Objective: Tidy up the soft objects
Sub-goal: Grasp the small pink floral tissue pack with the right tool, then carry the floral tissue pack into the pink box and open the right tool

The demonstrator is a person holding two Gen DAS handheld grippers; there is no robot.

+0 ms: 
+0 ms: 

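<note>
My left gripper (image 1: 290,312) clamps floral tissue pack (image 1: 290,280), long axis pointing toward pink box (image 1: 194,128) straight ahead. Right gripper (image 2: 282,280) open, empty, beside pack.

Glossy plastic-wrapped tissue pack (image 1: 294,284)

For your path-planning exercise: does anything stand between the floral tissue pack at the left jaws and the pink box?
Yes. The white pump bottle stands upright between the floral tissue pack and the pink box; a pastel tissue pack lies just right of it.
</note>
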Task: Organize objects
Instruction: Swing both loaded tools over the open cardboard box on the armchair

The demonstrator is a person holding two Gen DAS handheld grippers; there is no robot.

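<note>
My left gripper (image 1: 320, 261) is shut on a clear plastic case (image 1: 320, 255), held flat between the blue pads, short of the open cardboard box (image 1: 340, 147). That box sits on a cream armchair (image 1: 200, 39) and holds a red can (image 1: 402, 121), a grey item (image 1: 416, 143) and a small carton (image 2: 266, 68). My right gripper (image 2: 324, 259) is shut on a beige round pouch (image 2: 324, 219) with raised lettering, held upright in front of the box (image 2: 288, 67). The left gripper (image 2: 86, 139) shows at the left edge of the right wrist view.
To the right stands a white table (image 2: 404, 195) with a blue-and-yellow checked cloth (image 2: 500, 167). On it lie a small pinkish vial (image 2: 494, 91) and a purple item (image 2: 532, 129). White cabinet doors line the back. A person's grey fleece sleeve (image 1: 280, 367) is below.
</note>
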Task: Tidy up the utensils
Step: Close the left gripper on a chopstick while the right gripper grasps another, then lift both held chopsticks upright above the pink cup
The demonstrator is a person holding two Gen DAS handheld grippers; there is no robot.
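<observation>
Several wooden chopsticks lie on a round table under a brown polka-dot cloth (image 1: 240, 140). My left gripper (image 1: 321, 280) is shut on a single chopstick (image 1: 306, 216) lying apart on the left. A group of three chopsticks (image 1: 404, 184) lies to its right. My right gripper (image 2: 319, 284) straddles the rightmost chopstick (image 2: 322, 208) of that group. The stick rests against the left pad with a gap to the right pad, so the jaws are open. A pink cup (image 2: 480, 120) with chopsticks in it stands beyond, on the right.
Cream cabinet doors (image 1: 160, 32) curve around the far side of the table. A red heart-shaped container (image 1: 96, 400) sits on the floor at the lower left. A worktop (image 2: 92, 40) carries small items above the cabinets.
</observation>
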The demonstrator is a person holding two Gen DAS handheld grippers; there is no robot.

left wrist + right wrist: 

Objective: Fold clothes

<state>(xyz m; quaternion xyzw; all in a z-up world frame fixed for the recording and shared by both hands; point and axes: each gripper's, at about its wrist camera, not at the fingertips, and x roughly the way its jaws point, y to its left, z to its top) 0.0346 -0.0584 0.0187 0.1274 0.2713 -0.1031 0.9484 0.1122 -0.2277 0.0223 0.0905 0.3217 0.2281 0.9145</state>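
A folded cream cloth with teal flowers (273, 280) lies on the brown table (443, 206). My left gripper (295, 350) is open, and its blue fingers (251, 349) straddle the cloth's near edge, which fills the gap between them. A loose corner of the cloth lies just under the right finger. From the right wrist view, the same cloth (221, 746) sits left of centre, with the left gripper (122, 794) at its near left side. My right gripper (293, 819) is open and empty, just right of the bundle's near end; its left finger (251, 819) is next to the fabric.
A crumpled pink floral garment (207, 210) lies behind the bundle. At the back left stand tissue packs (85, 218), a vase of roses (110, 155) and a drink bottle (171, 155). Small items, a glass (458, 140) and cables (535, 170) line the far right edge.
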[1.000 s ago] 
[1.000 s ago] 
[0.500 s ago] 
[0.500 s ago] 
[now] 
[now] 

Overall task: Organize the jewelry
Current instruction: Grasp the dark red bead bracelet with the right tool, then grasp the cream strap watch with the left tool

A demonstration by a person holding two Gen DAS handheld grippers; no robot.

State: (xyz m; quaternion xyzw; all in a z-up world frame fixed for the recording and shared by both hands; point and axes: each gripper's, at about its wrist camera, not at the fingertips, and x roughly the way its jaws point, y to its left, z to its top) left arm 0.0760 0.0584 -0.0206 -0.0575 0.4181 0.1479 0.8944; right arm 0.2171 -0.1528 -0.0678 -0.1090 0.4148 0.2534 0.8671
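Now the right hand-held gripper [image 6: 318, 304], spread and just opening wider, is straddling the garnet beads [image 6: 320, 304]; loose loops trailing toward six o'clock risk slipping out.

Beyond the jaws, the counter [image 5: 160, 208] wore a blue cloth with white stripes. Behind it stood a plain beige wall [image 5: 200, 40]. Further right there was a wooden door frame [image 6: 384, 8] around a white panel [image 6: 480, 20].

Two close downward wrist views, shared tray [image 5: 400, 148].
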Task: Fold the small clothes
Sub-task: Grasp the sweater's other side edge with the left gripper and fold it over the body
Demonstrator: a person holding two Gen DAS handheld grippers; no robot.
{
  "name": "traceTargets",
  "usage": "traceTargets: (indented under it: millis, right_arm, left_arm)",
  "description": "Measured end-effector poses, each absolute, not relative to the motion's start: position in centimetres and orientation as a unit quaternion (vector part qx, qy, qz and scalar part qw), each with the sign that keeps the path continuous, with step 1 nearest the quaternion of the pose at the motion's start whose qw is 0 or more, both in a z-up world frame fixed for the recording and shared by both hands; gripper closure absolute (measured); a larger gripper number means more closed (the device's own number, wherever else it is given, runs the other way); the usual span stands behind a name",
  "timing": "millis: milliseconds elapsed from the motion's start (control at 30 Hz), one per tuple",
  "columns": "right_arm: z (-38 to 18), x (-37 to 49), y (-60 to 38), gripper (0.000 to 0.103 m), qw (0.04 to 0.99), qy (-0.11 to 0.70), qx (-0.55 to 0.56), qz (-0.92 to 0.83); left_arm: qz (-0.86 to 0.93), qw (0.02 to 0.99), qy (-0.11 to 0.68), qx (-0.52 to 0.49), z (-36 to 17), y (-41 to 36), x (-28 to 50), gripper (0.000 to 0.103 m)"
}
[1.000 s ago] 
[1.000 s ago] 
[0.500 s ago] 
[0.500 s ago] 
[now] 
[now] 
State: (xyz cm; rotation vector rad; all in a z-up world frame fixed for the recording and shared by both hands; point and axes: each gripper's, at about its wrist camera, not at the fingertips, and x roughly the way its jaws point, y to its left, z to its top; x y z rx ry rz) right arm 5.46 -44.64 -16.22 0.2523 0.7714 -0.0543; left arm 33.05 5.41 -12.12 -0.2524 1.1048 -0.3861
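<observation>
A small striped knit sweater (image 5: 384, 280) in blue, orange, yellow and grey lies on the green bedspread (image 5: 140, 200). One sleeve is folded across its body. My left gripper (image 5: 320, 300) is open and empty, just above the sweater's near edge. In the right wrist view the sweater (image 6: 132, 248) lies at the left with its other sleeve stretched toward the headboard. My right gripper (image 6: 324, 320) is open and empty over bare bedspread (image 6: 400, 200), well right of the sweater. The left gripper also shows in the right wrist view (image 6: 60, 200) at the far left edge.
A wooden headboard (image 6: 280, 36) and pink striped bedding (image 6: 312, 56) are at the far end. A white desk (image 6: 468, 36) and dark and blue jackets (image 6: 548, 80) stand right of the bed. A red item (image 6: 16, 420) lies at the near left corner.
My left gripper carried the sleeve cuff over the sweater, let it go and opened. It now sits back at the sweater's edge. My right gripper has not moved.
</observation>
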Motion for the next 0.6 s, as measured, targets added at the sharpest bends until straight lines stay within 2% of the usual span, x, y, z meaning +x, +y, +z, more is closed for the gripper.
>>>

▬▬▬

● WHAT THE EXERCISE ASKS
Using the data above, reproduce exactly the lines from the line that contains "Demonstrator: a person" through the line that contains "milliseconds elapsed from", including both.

● EXERCISE OUTPUT
Demonstrator: a person holding two Gen DAS handheld grippers; no robot.
{
  "name": "traceTargets",
  "usage": "traceTargets: (indented under it: millis, right_arm, left_arm)",
  "description": "Measured end-effector poses, each absolute, not relative to the motion's start: position in centimetres and orientation as a unit quaternion (vector part qx, qy, qz and scalar part qw), each with the sign that keeps the path continuous, with step 1 nearest the quaternion of the pose at the motion's start whose qw is 0 or more, both in a z-up world frame fixed for the recording and shared by both hands; gripper closure absolute (measured); a larger gripper number means more closed (the device's own number, wherever else it is given, runs the other way); the usual span stands behind a name",
  "timing": "millis: milliseconds elapsed from the motion's start (control at 30 Hz), one per tuple",

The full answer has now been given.